Les sanzas conçues ici sont des instruments
professionnels. Elles sont proposées en version acoustique
ou amplifiée.
La sanza est en général jouée par les griots d'Afrique
centrale et australe. Nommée aussi likembé, mbira, congoma,
etc..., les verniculaires (synonymes provenant des nombreux dialectes
régionaux), la taille ou les systèmes peuvent changer, mais le principe
reste toujours le même:
deux chevalets, une barre de pression, et des lamelles de métal
ou de bois fibreux insérées dans l'étau ainsi formé.

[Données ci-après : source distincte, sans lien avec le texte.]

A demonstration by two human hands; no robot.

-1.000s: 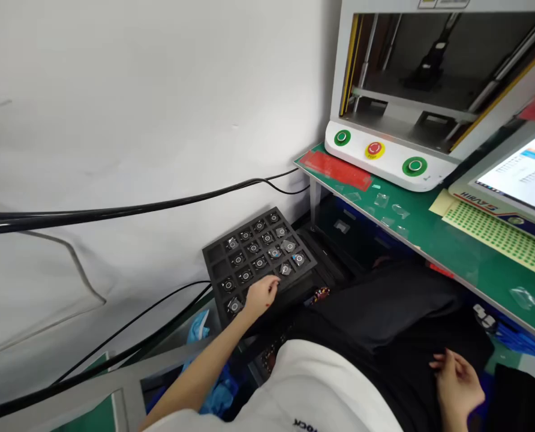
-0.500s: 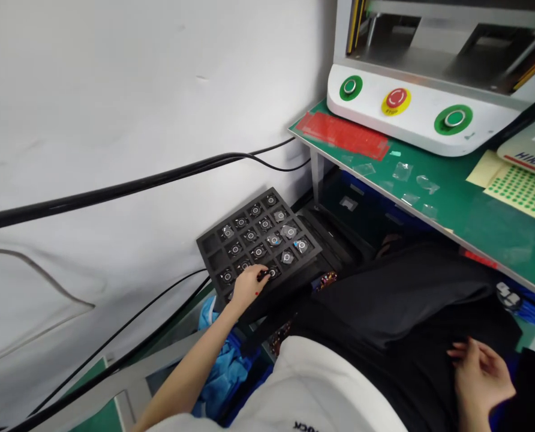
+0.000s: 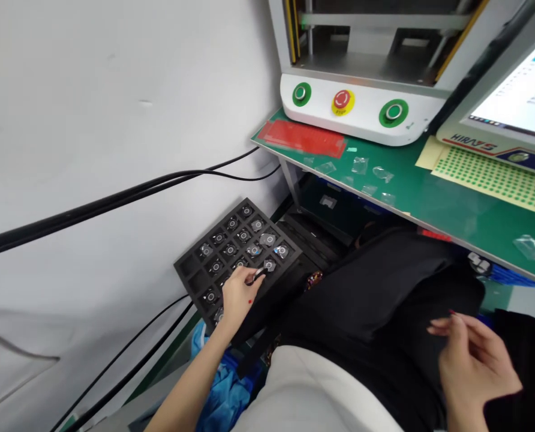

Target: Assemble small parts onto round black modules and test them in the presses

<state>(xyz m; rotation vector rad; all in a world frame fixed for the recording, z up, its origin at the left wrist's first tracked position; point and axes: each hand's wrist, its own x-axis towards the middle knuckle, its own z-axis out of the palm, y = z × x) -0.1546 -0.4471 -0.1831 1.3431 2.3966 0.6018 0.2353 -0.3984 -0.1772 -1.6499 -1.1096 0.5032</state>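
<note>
A black compartment tray (image 3: 197,281) lies tilted beside the wall, with a round dark watch-like piece in most of its compartments. Over the tray's near side is my left hand (image 3: 239,295), its thumb and fingers pinching a small dark round piece (image 3: 259,274). Two compartments at the tray's left corner hold nothing. My right hand (image 3: 474,354) hovers over the dark cloth on my lap at the lower right, fingers curled and thumb near the index finger; whether something small is between them I cannot make out.
A green table (image 3: 451,204) carries a machine with green buttons and a red stop button (image 3: 342,99), red strips (image 3: 303,138), clear film pieces, a green-dotted sheet (image 3: 496,180) and a monitor (image 3: 519,90). Black cables (image 3: 114,195) cross the wall. Blue cloth (image 3: 225,390) lies below.
The view has turned right, showing more of the monitor. My left hand has lifted the dark piece slightly from the tray. My right hand stays curled over my lap.
</note>
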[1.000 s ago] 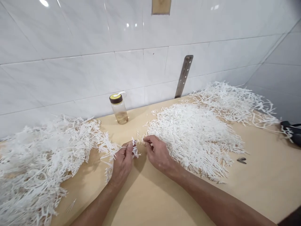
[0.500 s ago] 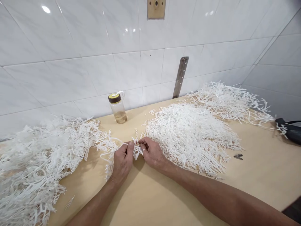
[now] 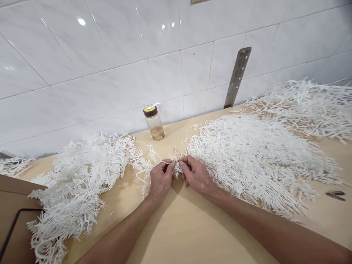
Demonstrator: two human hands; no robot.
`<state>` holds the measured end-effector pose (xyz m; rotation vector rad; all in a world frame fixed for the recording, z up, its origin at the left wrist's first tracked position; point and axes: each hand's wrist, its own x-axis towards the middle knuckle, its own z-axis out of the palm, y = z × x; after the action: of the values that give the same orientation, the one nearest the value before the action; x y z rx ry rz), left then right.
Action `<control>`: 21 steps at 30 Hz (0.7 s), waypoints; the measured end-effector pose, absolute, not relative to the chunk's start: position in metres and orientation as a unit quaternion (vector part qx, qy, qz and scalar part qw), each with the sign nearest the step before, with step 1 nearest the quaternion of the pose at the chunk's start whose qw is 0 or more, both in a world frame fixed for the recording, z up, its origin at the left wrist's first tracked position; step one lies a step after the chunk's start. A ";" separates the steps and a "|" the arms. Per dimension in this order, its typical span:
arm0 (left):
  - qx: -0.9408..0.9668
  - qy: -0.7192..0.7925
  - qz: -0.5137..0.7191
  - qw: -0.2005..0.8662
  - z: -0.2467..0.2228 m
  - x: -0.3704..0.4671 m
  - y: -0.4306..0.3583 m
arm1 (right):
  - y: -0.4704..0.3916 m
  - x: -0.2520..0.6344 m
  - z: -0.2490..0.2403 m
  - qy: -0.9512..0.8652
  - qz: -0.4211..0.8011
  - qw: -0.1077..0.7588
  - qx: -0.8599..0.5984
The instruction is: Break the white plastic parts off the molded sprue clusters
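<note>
Head view: left hand pinches a white strand cluster between thumb and fingers; right hand pinches its 3 o'clock edge. Cluster sits between both hands; tangled heap at 9 o'clock, fine-stranded heap at 3, bottle at 11.

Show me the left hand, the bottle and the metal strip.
Left hand (image 3: 160, 180): head view, back of the hand.
Bottle (image 3: 154, 123): head view, clear side wall.
Metal strip (image 3: 235, 81): head view, middle of its length.

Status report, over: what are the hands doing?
Left hand pinching white strands. Right hand at same strands, grip unclear. Bottle stands beyond, touching neither.
</note>
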<state>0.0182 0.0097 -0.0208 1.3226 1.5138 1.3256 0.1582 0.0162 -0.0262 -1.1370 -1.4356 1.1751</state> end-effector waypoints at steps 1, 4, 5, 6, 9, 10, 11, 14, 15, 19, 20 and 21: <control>0.520 0.585 0.514 0.349 -0.020 0.019 0.010 | 0.017 0.158 -0.027 -0.587 0.476 0.461 -0.465; 0.539 0.579 0.520 0.321 -0.015 0.020 0.009 | 0.019 0.158 -0.032 -0.589 0.480 0.451 -0.469; 0.537 0.579 0.523 0.319 -0.013 0.020 0.009 | 0.020 0.158 -0.033 -0.590 0.482 0.447 -0.469; 0.531 0.580 0.526 0.324 -0.012 0.019 0.009 | 0.020 0.158 -0.034 -0.593 0.484 0.444 -0.467; 0.496 0.580 0.535 0.363 -0.011 0.018 0.007 | 0.020 0.159 -0.034 -0.611 0.490 0.431 -0.448; 0.485 0.578 0.535 0.379 -0.010 0.017 0.006 | 0.019 0.159 -0.034 -0.616 0.494 0.426 -0.442; 0.477 0.576 0.535 0.393 -0.010 0.016 0.005 | 0.019 0.159 -0.032 -0.619 0.496 0.422 -0.438; 0.473 0.568 0.528 0.419 -0.010 0.012 0.004 | 0.017 0.160 -0.028 -0.618 0.492 0.420 -0.447; 0.478 0.563 0.523 0.426 -0.009 0.010 0.004 | 0.016 0.160 -0.027 -0.615 0.490 0.422 -0.451; 0.497 0.530 0.504 0.467 -0.008 0.005 0.005 | 0.016 0.160 -0.023 -0.605 0.498 0.431 -0.447; 0.498 0.521 0.502 0.478 -0.008 0.004 0.005 | 0.016 0.160 -0.023 -0.604 0.500 0.434 -0.444; 0.500 0.512 0.499 0.489 -0.007 0.003 0.005 | 0.016 0.160 -0.023 -0.603 0.501 0.435 -0.443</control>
<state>0.0029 0.0054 -0.0073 1.2149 1.2443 1.2118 0.1605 0.0160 -0.0227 -1.1020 -1.5000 1.2472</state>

La table d'harmonie peut être montée sur des caisses de résonance faites
de matériaux de récupération (conserves de poisson, boîtes de café,...),
d'autres sculptées de haut en bas et entièrement en bois creusé au ciseau,
mais elle peut tout aussi bien en être dépourvue. Le "piano à
pouces", à la base doté d'une sonorité douce, hypnotique
et énigmatique, se prête de nature très bien aux arpèges.

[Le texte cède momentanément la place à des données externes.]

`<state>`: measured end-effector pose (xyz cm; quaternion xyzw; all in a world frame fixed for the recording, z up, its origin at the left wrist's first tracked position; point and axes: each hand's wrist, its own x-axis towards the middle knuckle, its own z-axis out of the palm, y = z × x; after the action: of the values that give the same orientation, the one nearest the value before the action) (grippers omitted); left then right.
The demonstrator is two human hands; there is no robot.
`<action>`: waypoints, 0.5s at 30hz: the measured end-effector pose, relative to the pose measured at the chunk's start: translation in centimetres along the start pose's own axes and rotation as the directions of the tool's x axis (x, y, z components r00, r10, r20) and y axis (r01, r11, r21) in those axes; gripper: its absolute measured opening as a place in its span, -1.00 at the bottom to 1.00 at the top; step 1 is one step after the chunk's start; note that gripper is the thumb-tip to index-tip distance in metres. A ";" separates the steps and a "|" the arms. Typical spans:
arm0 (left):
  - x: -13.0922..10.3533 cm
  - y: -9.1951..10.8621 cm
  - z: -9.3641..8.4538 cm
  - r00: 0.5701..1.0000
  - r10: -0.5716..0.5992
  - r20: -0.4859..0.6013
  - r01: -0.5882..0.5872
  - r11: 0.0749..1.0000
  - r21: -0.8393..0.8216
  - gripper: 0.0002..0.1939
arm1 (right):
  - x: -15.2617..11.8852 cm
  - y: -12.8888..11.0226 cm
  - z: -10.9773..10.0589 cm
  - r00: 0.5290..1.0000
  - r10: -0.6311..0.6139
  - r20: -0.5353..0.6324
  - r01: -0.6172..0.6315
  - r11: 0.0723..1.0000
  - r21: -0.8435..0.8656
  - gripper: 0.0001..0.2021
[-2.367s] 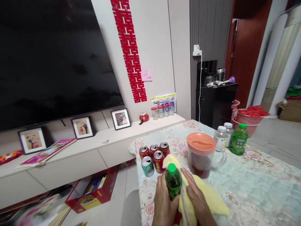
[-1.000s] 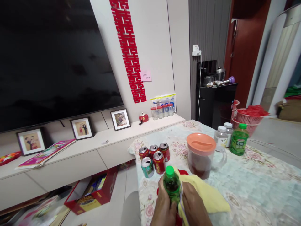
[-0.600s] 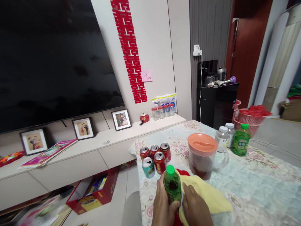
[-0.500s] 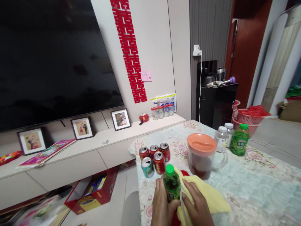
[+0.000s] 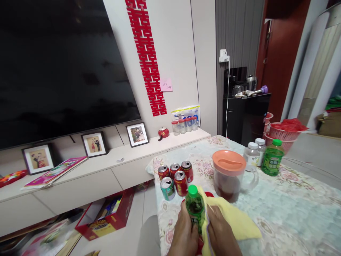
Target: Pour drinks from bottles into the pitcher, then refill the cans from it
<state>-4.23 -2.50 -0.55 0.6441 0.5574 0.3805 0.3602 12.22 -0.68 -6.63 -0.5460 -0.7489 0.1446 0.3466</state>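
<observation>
My left hand (image 5: 184, 227) is wrapped round a green plastic drink bottle (image 5: 194, 206) with a bright green cap, held upright at the near edge of the table. Bunched in my right hand (image 5: 218, 227) is a yellow cloth (image 5: 237, 217), pressed against the bottle's right side; its far end lies spread on the tablecloth. Something red shows behind and below the bottle, mostly hidden. Just beyond my hands stand several red drink cans (image 5: 180, 183) and one teal can (image 5: 167, 188). A clear jug (image 5: 226, 185) with an orange lid and dark liquid is behind the cloth.
The table wears a floral tablecloth (image 5: 293, 199). At its far right are a second green bottle (image 5: 272, 158) and two clear jars (image 5: 252, 154) with white lids. Left of the table, an open red box (image 5: 106, 217) sits on the floor below a long white cabinet (image 5: 138, 156).
My right fingers have curled in, gathering the cloth beside the bottle. My left hand has shifted slightly, still round the bottle. The view has moved very little.
</observation>
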 end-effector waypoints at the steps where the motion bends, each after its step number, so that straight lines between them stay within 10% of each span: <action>1: 0.0 -0.3 -0.1 1.000 -0.011 0.029 0.010 1.000 0.028 -0.19 | 0.0 -0.4 -0.1 0.997 0.057 0.046 -0.055 0.997 -0.059 -0.52; 8: 0.0 0.2 -0.2 0.998 -0.055 0.027 0.051 0.990 0.130 -0.02 | -0.2 -0.8 0.7 0.975 0.213 0.063 -0.191 0.949 -0.250 -0.53; 15: 0.0 2.3 0.3 0.997 0.035 -0.067 -0.034 0.999 0.022 -0.29 | -0.9 0.7 -1.3 0.970 0.040 -0.241 0.023 0.966 0.256 -0.57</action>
<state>-2.99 -2.75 1.35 0.6442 0.5620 0.4024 0.3276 13.73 -1.41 -6.45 -0.5132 -0.6732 0.1737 0.5032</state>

Mais l'instrument peut aussi, selon le jeu du musicien, par ses boucles
répétitives et polyrythmiques, devenir très percussif.
En plus de sa mélodie, il peut ainsi très bien trouver sa place
dans les musiques de danse populaire. C'est aussi là qu'intervient l'intérêt
de l' amplifier, et certaines formations africaines n'hésitent
pas, dans la lignée de la modernisation, à le pousser jusqu'à la distortion.

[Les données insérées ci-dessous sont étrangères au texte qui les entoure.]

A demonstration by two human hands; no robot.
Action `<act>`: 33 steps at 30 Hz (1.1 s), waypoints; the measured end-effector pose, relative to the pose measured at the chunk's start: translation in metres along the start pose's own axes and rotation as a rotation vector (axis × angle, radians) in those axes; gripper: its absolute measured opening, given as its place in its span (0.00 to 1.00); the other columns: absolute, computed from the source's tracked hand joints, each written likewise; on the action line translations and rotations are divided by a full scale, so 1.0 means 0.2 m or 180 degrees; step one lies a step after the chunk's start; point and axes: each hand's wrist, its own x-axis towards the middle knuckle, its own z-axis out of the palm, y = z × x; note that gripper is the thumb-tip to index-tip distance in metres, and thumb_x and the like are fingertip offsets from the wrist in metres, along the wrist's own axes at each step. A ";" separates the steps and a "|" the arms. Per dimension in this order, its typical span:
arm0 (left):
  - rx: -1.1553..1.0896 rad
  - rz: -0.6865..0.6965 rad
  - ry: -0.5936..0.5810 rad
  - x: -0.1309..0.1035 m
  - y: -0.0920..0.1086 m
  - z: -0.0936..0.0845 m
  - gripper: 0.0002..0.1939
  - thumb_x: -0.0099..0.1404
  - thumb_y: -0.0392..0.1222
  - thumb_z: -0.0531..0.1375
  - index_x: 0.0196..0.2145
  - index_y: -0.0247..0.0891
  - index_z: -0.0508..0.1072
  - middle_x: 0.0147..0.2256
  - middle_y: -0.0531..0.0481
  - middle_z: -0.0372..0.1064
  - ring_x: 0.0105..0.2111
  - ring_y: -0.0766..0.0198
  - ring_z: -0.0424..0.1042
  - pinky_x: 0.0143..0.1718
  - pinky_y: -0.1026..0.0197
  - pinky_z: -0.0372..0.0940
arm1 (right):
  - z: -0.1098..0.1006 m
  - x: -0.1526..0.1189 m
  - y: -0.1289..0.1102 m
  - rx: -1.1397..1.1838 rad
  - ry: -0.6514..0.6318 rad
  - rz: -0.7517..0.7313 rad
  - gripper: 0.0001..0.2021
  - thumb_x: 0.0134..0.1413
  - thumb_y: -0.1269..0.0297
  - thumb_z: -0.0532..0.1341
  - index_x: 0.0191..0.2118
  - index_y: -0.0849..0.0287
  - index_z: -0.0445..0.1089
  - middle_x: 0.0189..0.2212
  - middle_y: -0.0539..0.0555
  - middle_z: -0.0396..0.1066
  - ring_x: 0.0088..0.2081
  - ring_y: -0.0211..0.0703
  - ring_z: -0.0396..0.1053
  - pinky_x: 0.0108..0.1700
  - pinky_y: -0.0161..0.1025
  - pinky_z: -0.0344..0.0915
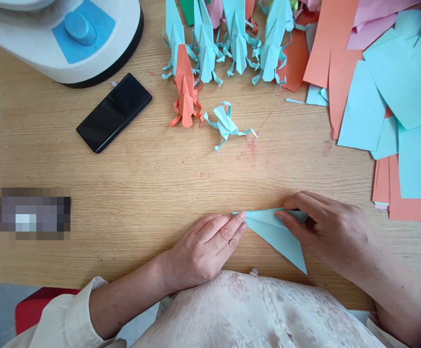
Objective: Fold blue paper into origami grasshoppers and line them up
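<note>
A light blue sheet of paper [281, 237], folded into a pointed triangle, lies at the front of the table between my hands. My left hand [210, 244] rests flat, its fingertips pressing the sheet's left tip. The thumb and forefinger of my right hand [326, 229] pinch the upper right edge of the same paper. A crease runs across its face, and its right corner is hidden under my right hand. Beyond my hands stand an orange folded paper figure [185, 96] and a small light blue paper figure [226, 123] with bent limbs.
Several light blue paper figures [205, 48] stand in a row at the back. Loose blue sheets [362, 106] and orange sheets [319, 63] pile up on the right. A black phone [114, 113] and a white device base [97, 58] lie left; a blurred object [32, 212] sits nearer.
</note>
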 end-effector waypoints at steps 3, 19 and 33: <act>0.0022 -0.0003 -0.0006 0.00 0.00 -0.01 0.16 0.71 0.31 0.55 0.53 0.24 0.71 0.55 0.36 0.71 0.50 0.55 0.72 0.47 0.55 0.74 | 0.00 0.00 0.00 -0.0038 0.0009 -0.0023 0.08 0.65 0.59 0.55 0.36 0.56 0.66 0.26 0.47 0.67 0.22 0.36 0.63 0.25 0.35 0.54; 0.0006 -0.0337 0.0101 -0.03 0.03 -0.01 0.15 0.71 0.30 0.54 0.52 0.25 0.72 0.47 0.39 0.76 0.46 0.56 0.73 0.48 0.53 0.74 | 0.01 -0.01 0.02 0.0013 -0.0011 -0.0106 0.10 0.65 0.57 0.55 0.34 0.56 0.65 0.24 0.48 0.65 0.22 0.37 0.60 0.25 0.37 0.51; -0.0127 -0.0449 0.0065 -0.04 0.04 0.00 0.19 0.71 0.30 0.53 0.58 0.25 0.68 0.54 0.37 0.72 0.55 0.53 0.70 0.56 0.50 0.70 | 0.00 -0.02 0.00 0.0165 0.0106 -0.0077 0.10 0.66 0.60 0.56 0.34 0.57 0.65 0.24 0.47 0.65 0.22 0.36 0.59 0.27 0.36 0.53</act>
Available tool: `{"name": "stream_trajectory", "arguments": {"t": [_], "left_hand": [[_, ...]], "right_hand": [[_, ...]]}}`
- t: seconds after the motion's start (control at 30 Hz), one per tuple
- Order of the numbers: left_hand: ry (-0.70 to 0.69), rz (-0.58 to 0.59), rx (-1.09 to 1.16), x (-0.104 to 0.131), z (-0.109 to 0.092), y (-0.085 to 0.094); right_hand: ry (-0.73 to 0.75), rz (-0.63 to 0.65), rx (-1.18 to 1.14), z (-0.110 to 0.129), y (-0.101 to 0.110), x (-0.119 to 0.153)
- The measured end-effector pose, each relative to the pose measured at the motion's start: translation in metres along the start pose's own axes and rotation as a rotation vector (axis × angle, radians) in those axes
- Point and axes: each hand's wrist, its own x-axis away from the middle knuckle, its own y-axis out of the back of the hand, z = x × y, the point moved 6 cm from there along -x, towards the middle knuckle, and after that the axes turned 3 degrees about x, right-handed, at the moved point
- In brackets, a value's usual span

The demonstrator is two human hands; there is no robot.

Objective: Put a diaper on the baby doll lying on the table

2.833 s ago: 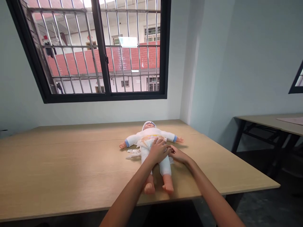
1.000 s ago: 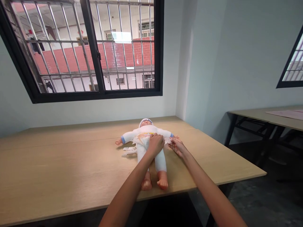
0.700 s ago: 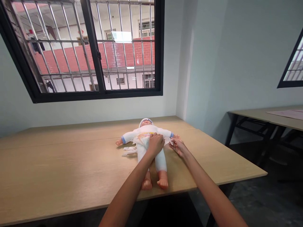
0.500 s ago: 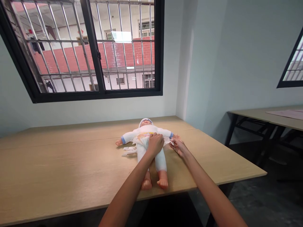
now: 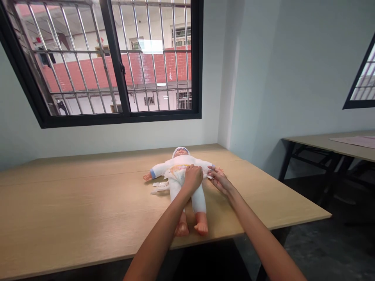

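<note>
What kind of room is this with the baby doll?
Probably a plain practice or training room: a long wooden table, a barred window facing brick buildings, and a second table. Both hands work on a baby doll.

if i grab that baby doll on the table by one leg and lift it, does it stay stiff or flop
Probably part floppy: the doll has a cloth-covered body and legs, so the middle may sag. Its bare feet look like moulded plastic, likely firm to grip. Lying flat with arms spread, it seems unlikely to roll. The left hand rests on its belly, the right hand at its side.
</note>
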Motion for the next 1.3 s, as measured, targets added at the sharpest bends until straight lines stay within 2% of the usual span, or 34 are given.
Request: {"name": "stream_trajectory", "arguments": {"t": [0.13,0.27,0.4,0.5,0.67,1.03,1.17,1.3], "left_hand": [[0.025,0.024,-0.033,-0.016,-0.005,-0.004],[0.039,0.021,-0.057,-0.022,-0.007,-0.007],[-0.01,-0.001,-0.066,-0.016,-0.011,-0.008],[-0.015,-0.032,-0.067,-0.012,-0.013,-0.008],[-0.073,-0.125,-0.046,-0.006,-0.018,-0.006],[-0.153,-0.107,-0.078,0.01,-0.025,-0.008],[-0.129,-0.121,-0.128,0.016,-0.032,-0.011],[-0.137,-0.123,-0.145,0.02,-0.04,-0.013]], "right_hand": [[0.059,0.029,0.012,0.006,-0.004,0.002],[0.131,-0.043,0.038,0.009,0.001,0.001],[0.201,-0.118,0.173,0.013,0.006,-0.003],[0.212,-0.115,0.253,0.013,0.008,-0.007],[0.205,-0.083,0.26,0.011,0.01,-0.007],[0.229,-0.081,0.313,0.023,0.007,-0.014],[0.215,-0.044,0.454,0.044,-0.006,-0.021],[0.234,0.149,0.687,0.066,-0.045,-0.026]]}}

En Afrique, la sanza sert traditionnellement à accompagner le conteur, s'y prêtant parfaitement par l'ambiance étrange qu'elle installe en distillant ses notes "gouttes d'eau" dans un espace convivial, et pourrait dans ce contexte être comparée à une harpe. En lui donnant une dimension chromatique, elle devient également beaucoup plus que cela, pouvant présenter ainsi plusieurs octaves, et un éventail d'intervalles de notes très complet.
En tant que concepteur des instruments proposés à l'Atelier, suivant toujours une éthique de respect des systèmes originaux et une recherche de la sonorité et du volume optimums, je souhaite sincèrement que vous y trouviez la vôtre.